Sono appassionatamente d'accordo con te. Con gentile fermezza.

Minerva Jones ha detto...

@ digito ergo sum: più le persone sono tristi, meno sono reattive e più comprano compulsivamente per cercare di saturare l'insoddisfazione. Quindi sì: è il loro obiettivo, puoi starne certo. Ed è per questo che qui io parlo di cose che ci possono far felici a costo zero o quasi.

@ mark: la felicità può semplicemente accadere, se hai una gran fortuna e la sensibilità per rendertene conto, può essere un atteggiamento con chi guardi alla tua vita, oppure ancora può essere un obiettivo. Sono comunque d'accordo con te sul contagio sociale, ma anche proprio facendo cose piccole e assurde tutte le volte che è possibile, che facciano sorridere gli altri. Non so se serva, ma di certo è la mia stranezza (@OrsaBIpolare, so che mi capisci).

@ Blackswan: sì, è una gran fatioca, specie con tutto il negativo che arriva da fuori. Ed è tantissimo.

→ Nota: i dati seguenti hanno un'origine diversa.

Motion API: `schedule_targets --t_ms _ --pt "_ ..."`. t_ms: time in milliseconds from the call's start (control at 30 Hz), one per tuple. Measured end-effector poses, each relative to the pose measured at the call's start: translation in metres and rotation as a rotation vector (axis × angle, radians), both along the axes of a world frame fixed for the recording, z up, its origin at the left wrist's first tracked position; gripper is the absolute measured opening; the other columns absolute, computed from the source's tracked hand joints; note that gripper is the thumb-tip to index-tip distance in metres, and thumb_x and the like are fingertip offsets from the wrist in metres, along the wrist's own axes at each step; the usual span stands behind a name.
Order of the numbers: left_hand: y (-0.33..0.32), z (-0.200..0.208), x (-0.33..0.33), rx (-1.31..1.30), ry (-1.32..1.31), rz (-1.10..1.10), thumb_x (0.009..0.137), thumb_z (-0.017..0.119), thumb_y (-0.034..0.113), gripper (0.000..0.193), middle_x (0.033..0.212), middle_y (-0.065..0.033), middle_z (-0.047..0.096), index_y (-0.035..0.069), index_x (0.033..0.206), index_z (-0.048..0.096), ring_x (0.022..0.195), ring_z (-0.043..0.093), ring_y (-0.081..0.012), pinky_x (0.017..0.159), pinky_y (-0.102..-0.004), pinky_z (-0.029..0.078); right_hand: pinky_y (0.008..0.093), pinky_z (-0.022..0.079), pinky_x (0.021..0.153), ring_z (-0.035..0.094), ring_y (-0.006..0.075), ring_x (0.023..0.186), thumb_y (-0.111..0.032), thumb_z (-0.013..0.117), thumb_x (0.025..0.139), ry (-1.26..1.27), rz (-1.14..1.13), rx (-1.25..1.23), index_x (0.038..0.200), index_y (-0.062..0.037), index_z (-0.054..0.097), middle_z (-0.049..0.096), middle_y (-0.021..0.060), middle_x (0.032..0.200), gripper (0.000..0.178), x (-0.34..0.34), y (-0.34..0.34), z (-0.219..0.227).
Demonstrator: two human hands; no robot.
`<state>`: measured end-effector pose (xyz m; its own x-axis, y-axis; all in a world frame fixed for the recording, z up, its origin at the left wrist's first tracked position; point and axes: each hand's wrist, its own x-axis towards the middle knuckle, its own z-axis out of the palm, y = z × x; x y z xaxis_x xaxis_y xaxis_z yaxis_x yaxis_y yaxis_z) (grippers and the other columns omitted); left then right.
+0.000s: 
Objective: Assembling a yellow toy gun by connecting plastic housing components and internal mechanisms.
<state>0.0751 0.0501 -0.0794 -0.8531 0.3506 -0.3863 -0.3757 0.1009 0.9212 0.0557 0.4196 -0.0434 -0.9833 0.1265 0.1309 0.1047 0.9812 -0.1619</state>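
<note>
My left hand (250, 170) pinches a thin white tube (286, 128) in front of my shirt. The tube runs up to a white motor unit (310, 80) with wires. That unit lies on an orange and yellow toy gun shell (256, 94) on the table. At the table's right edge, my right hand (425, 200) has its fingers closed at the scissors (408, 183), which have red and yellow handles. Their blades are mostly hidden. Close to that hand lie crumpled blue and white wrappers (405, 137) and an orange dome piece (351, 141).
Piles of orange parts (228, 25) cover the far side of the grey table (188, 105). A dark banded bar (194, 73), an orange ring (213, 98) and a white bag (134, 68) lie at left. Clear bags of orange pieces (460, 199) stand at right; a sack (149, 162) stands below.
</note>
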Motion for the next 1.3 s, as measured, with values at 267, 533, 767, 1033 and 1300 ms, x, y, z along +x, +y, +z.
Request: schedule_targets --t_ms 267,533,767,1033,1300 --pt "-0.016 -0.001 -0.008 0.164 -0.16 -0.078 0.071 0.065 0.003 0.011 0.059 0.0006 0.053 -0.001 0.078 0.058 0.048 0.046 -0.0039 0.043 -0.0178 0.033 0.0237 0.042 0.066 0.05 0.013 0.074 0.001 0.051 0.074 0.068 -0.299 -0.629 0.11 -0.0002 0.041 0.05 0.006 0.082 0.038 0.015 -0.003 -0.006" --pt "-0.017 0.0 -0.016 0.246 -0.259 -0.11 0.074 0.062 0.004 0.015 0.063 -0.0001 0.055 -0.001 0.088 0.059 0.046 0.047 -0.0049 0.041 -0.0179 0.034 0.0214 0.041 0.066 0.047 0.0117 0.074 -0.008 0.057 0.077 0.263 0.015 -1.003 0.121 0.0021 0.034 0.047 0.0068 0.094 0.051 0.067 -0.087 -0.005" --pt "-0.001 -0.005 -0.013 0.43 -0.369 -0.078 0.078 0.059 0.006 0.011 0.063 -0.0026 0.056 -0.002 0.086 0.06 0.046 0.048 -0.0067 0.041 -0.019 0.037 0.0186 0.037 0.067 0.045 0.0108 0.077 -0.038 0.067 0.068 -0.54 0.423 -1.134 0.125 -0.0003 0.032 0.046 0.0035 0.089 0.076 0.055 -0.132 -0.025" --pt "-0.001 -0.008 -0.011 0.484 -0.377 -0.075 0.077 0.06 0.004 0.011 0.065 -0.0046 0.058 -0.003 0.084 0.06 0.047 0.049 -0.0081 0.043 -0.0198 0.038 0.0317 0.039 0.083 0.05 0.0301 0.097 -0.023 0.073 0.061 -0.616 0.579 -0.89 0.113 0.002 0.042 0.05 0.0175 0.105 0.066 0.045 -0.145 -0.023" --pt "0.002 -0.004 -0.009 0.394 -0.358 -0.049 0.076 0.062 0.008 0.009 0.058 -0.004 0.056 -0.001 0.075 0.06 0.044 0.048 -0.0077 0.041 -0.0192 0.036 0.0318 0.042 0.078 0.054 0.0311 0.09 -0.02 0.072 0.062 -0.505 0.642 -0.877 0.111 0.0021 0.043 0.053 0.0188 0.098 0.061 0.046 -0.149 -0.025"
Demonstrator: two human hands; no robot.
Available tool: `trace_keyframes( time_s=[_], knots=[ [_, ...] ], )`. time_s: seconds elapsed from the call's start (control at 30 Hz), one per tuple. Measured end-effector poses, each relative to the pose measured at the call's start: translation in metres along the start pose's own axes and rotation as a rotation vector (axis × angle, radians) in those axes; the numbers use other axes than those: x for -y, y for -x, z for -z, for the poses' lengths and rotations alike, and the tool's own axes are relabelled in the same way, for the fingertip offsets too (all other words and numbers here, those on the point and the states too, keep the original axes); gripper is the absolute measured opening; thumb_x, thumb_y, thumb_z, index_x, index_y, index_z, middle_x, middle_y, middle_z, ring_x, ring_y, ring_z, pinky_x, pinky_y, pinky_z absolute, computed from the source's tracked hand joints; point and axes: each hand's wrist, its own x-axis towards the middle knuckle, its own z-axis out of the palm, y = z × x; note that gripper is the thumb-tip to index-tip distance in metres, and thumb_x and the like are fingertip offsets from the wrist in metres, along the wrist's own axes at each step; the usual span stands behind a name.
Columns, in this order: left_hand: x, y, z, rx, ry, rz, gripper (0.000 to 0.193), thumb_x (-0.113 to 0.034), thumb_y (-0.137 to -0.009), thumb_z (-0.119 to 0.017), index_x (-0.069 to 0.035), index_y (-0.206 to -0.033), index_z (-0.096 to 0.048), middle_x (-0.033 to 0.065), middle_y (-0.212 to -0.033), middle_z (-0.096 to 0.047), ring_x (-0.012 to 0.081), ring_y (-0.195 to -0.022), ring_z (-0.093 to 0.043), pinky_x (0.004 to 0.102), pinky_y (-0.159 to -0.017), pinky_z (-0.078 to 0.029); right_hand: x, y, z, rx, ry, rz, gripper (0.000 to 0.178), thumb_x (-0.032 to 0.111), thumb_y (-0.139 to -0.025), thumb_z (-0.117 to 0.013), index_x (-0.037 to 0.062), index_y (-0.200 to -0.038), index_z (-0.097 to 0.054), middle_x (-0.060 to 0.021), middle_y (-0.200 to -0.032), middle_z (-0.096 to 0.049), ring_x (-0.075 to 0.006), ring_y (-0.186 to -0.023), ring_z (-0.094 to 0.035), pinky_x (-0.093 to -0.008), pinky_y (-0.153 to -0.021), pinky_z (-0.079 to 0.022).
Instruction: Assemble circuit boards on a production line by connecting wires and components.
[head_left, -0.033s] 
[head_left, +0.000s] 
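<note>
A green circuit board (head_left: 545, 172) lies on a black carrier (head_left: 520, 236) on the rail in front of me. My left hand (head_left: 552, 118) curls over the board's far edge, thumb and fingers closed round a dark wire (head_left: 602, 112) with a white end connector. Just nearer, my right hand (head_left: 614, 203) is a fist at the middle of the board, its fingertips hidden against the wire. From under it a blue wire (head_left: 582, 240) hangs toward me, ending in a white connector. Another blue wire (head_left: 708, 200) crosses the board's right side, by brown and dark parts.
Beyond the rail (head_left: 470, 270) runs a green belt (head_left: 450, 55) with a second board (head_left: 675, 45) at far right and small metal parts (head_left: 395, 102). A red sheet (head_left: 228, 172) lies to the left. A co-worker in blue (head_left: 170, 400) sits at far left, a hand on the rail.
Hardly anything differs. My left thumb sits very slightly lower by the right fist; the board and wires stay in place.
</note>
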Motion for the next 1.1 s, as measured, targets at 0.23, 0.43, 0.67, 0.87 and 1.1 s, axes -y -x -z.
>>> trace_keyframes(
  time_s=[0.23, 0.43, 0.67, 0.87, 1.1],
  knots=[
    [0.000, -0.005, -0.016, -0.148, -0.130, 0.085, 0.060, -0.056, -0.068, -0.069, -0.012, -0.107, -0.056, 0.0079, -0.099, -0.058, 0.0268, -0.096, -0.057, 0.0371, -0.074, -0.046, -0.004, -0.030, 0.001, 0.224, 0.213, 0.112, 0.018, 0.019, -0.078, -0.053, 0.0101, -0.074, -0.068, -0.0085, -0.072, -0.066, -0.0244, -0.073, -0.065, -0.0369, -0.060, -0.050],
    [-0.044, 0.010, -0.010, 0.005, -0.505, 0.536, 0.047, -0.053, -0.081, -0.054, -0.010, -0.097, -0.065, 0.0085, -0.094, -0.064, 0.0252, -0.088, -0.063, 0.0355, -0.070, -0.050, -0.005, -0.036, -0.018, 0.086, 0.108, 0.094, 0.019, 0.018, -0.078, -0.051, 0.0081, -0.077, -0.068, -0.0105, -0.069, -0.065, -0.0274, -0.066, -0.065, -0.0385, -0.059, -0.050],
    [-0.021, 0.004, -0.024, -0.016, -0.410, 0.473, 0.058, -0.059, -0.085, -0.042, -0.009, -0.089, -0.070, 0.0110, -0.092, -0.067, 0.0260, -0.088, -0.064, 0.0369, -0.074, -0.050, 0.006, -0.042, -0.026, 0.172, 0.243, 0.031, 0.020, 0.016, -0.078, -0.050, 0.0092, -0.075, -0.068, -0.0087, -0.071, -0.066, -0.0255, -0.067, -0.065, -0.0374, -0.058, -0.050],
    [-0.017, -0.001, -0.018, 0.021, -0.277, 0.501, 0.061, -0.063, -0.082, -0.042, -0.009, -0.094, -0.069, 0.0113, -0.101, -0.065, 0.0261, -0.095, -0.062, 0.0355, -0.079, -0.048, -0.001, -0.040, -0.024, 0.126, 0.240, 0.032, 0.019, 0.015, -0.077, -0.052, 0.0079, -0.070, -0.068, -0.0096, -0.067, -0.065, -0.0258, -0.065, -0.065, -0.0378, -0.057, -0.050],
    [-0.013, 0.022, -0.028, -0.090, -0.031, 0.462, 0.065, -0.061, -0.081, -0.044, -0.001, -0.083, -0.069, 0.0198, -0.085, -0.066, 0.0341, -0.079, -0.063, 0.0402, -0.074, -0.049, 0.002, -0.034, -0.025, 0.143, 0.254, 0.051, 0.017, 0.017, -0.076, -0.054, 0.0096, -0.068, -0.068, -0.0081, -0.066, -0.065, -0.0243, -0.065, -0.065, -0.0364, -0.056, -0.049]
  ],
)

@ Cri: mi piace così risoluta :-) Buona giornata!

Hob03 ha detto...

cara minerva, non potresti trovarmi più d'accordo...non cederemo al grigiore e alla tristezza :)) buona vita

Ernest ha detto...

credo che sia davvero ricordarselo ogni tanto, perchè a volte ci facciamo prendere da tutt'altro, cose futili, magari concrete ma che poi non danno niente.
Felici ricordiamocelo e ricordiamolo.

Ginevra ha detto...

La parola felicità evoca sempre una condizone chimericamente estremizzata di uno stato di benessere che, spessissimo, si associa al possesso di beni materiali; così ce la fa passare questa società apparentata e dipendente dal consumo, dall'obsolescenza rapida dei prodotti, impegnata a sostenersi con l'induzione di bisogni che si moltiplicano, nella loro inutilità tesa a raggrinzirci la mente e la sua creativa industriosità.
Anche per me, la felecità è seguire i miei piaceri, le mie passioni, sperimentare e scoprire nuove attitudini, nuove possibilità, occasioni di stare bene; e guai a chi si mette in mezzo fra me e loro! :-)

Alberto ha detto...

Sì sì, a poco a poco, e sorriso dopo sorriso saremo capaci (forse) di tramettere contentezza anche ad altri. Adesso vado a vedere il blog sugli odori e i profumi che mi interessa molto.

OrsaBIpolare ha detto...

Quando parli di stranezze ti capisco sempre ;)
Anche se forse alcuni non afferreranno il nesso, io tempo fa ho scritto "Ricordatevi che dovete morire" che equivale a dire "ricordatevi di essere felici" e comunque non disperatevi per le idiozie...
Concordo tra l'altro al 100% sul fatto che ci vogliano così; tristi, frustrati e senza la forza di reagire. Col cazzo che mi avranno!
Scusa ma quanno ce vò ce vò :)

Buon mercoledì!
(perchè nessuno non lo augura mai?) =D

mr.Hyde ha detto...

Mi piacerebbe ma sono mollto distratto!